### TASK PROMPT
Check each line of the entries below for the string "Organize"; copy every line where it appears.

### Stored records
»»
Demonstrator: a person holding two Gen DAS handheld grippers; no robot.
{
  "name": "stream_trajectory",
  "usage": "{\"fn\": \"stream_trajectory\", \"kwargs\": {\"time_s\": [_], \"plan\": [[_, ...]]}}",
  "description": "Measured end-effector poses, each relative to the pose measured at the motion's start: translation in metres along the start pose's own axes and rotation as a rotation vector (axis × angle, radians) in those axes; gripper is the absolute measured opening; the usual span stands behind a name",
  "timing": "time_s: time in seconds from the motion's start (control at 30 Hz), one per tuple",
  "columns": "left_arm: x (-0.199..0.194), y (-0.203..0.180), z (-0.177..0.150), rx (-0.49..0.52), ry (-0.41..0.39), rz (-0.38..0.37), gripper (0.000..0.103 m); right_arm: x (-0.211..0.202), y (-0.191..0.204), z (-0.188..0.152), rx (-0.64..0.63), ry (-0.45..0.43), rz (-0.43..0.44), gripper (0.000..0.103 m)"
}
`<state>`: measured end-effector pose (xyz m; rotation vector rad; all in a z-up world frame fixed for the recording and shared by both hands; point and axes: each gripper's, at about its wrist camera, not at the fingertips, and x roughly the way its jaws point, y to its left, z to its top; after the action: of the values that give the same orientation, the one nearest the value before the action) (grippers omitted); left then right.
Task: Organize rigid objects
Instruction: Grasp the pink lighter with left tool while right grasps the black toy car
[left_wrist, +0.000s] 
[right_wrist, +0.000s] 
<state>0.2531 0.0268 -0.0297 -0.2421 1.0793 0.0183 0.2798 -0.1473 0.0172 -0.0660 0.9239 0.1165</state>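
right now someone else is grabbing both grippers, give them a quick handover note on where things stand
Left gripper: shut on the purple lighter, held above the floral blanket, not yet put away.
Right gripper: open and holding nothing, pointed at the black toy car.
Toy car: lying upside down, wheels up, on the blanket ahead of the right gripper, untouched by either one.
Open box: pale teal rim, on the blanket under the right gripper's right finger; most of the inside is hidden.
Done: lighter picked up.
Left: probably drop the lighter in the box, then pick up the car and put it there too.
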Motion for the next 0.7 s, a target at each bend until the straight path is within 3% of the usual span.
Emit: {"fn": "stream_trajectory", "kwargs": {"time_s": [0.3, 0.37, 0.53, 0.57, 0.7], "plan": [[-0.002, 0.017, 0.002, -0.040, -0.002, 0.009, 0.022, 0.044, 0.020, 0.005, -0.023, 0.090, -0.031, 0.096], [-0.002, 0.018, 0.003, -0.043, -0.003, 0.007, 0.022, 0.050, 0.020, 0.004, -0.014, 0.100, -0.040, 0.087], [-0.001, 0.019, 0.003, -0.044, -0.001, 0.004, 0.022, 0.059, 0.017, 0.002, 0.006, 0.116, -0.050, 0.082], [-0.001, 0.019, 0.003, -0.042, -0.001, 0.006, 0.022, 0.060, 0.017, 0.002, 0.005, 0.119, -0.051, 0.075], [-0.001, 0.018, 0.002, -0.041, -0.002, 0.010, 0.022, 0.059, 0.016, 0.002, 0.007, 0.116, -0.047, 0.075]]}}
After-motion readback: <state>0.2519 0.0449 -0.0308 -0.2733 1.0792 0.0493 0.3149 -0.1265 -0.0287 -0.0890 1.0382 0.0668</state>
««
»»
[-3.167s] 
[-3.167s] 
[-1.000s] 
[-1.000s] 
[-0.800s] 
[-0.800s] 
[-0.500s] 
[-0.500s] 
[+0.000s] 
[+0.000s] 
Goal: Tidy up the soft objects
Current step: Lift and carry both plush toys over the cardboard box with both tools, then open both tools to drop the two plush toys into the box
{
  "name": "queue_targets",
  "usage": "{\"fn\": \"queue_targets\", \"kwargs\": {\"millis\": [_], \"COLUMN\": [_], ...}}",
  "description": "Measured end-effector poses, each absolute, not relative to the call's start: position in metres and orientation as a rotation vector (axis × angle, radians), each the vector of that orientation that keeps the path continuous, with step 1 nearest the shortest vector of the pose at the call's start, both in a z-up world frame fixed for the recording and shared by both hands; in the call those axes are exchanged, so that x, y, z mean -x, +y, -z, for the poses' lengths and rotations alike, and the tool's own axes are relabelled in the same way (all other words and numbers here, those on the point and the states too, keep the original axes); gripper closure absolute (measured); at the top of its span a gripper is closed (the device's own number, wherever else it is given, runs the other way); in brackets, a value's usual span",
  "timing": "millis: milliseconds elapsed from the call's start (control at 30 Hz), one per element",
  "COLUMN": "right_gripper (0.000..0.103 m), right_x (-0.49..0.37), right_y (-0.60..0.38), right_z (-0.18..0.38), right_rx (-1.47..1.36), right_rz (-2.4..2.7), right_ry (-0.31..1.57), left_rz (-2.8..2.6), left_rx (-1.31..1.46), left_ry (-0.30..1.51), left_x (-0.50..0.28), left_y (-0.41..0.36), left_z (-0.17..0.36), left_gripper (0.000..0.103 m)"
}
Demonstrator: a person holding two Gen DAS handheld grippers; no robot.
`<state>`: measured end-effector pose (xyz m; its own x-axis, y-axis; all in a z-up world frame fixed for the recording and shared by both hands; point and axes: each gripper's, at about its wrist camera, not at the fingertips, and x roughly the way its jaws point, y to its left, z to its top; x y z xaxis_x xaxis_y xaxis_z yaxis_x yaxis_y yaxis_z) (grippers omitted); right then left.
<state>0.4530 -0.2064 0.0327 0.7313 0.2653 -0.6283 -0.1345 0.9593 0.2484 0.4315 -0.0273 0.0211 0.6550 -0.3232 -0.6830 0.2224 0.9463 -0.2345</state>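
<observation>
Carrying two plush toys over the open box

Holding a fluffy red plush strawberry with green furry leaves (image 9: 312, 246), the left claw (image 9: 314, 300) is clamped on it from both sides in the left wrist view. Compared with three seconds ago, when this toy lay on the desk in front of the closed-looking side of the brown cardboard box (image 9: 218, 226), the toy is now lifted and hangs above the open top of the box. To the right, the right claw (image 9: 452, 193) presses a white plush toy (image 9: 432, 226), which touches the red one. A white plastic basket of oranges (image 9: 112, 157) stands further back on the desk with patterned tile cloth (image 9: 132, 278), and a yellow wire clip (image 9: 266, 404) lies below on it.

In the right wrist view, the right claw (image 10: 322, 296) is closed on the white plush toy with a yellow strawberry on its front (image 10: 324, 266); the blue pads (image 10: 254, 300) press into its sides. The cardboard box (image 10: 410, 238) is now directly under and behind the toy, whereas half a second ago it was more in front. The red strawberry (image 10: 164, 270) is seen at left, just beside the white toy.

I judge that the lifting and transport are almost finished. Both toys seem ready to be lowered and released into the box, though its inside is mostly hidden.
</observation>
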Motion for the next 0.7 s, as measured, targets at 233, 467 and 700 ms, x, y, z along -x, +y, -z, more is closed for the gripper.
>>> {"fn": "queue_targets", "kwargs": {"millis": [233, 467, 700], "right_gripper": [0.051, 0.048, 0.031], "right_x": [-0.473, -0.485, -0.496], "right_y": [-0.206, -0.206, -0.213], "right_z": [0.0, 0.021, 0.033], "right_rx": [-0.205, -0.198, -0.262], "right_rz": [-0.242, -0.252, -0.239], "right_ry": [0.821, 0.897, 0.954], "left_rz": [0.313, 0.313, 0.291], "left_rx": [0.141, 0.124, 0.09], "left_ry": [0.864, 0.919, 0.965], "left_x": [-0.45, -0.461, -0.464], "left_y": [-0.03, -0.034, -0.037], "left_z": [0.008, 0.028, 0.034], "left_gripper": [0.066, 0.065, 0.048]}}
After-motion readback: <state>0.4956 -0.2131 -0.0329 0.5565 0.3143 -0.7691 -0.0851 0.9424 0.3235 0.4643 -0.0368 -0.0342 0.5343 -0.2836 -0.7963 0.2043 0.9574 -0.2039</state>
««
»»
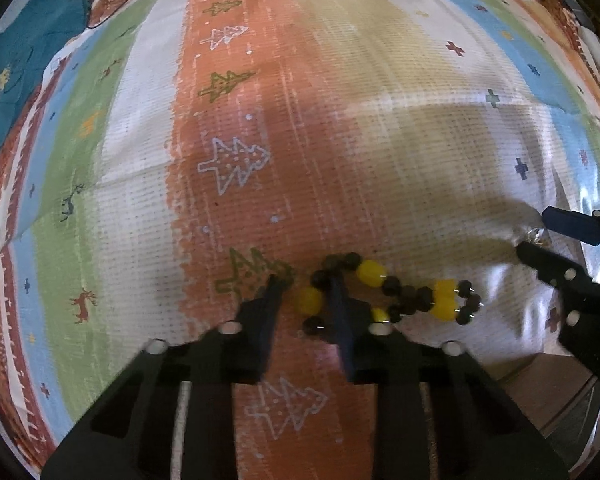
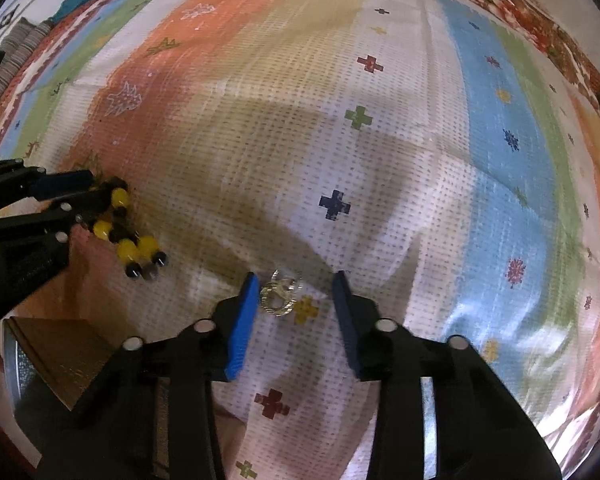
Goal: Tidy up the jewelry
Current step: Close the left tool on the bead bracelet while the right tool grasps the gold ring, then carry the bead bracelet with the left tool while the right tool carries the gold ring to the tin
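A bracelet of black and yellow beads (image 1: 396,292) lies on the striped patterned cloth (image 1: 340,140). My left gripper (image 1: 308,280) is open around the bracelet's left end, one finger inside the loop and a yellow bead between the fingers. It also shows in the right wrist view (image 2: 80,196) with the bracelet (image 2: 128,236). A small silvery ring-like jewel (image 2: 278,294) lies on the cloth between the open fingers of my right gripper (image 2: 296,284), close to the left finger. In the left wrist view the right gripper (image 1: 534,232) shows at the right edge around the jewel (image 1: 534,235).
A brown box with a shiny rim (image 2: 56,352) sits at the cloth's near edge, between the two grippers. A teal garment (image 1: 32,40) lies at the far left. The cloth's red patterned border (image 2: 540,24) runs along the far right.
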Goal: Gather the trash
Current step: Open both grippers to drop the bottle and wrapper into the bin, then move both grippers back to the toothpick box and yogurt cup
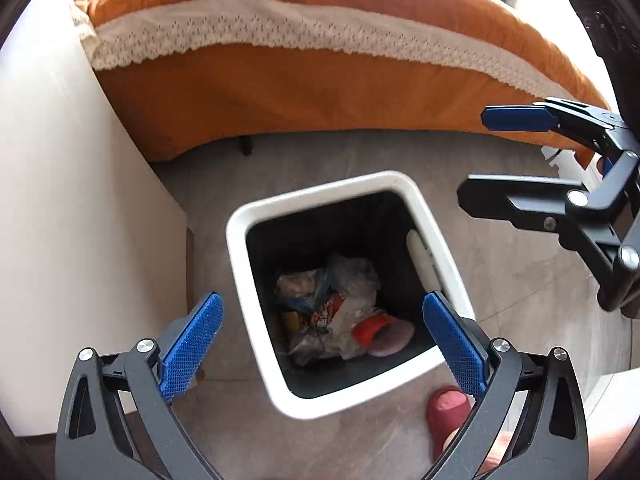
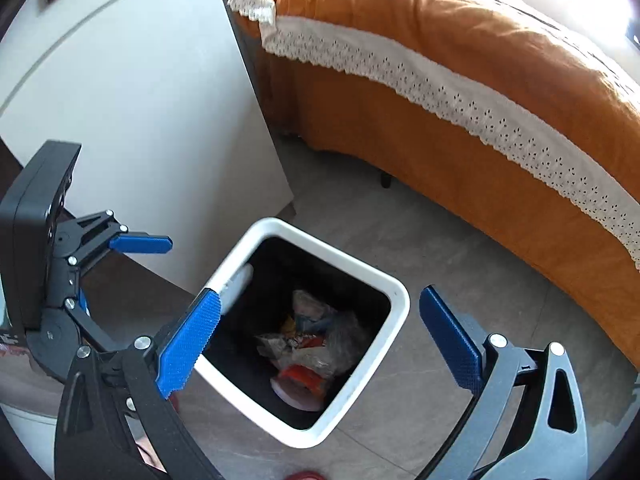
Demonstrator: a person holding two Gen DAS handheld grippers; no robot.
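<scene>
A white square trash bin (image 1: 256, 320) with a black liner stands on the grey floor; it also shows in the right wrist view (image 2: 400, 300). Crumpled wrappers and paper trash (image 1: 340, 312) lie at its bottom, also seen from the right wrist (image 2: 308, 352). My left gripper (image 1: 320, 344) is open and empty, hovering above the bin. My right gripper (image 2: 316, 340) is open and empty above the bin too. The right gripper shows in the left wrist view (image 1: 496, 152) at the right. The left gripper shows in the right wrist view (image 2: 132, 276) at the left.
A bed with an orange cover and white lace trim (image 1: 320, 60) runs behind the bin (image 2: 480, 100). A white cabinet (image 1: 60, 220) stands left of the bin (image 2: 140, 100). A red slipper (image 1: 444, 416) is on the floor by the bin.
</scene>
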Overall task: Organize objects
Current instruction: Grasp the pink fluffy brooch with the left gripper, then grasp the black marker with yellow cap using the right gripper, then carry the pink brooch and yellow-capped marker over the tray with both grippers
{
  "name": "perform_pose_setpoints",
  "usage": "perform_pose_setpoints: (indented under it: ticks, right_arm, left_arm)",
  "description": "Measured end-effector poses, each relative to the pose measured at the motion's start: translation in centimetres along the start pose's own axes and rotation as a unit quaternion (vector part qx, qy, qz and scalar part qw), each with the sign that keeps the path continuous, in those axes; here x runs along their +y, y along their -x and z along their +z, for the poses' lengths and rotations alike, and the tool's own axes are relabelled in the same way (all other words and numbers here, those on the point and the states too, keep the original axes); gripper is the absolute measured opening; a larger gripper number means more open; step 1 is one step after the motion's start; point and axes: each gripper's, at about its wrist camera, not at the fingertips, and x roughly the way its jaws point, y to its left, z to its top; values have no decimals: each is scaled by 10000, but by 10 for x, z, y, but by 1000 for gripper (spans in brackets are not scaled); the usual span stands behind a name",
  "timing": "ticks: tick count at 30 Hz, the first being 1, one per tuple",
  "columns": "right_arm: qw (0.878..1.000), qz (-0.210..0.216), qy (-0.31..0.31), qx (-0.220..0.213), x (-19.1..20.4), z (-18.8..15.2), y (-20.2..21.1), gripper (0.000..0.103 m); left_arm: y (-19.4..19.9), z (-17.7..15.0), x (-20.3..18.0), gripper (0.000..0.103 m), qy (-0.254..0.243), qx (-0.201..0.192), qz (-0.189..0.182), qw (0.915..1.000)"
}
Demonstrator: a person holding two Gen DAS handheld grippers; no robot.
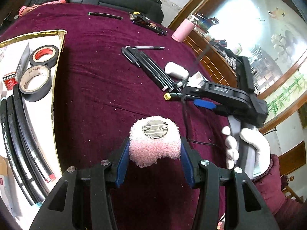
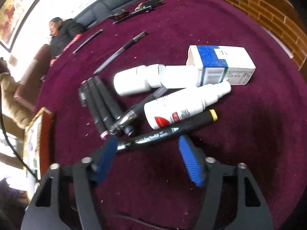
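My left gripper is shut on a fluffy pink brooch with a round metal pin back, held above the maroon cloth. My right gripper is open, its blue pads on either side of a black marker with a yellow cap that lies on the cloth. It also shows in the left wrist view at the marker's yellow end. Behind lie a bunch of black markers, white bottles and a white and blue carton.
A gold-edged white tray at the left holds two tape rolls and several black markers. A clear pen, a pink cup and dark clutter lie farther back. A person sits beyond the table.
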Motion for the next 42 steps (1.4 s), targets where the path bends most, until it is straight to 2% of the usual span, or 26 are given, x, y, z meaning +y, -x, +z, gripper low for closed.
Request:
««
### COMPLETED EXERCISE
Task: Organize rigid objects
Overall task: Organize objects

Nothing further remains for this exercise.